Perhaps the child will not be interested in this at the moment, but it will remember what you talked about later, and this will make it easier to talk about again when it actually happens.

For the teenager, role models are necessary and interesting, but it may be difficult to find role models that match the experience of the young person in an institution.

Books about young people of mixed background or conflicting backgrounds usually stir interest.

The Struggle/De Worsteling
Suzanne over haar adoptie
© Universiteit Utrecht, Afdeling Adoptie, David Blitz productions

We have been given permission to show this video on this website.

For more information about the film visit: http://research.fss.uu.nl/nietgen/adoptie_uni.htm

Suggest to the teenager to make a personal video interview including his or her reflections on identity development: doubts, dreams, problems and desires.
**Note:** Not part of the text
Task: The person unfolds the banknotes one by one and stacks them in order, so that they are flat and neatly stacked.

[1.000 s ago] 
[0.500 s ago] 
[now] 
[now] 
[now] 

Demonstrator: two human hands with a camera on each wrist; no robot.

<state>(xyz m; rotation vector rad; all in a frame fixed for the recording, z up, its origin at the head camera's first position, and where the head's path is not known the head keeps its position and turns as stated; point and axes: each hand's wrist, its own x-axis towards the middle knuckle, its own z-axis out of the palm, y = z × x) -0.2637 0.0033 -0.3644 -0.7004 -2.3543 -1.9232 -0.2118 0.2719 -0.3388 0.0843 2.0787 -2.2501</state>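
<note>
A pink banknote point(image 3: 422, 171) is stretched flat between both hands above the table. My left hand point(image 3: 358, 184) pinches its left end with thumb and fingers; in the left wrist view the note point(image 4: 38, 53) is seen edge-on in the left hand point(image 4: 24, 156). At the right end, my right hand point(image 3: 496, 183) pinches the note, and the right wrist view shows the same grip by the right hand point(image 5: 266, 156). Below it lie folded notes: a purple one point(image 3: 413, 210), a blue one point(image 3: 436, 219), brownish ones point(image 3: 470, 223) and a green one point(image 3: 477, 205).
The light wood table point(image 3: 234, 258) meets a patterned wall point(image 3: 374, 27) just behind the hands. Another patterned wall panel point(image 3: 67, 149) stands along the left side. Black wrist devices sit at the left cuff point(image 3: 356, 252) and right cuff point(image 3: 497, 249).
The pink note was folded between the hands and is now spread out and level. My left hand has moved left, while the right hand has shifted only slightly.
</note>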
If your teenager has a friend you can ask them to make and present the video together. Help the teenager preserve a copy as part of the life story when he or she leaves the institution.

If you have more teenagers in the institution, you can ask them to produce a video together: examples about what they hope and dream about, what they fear or worry about, how they see their caregivers and parents, etc. This video they can be presented to the staff and there should be a dialogue about it afterwards. Arrange this as a cosy activity. They can also present the video in school to make other teenagers understand what teenage life is like in an institution. Discuss this with their teachers.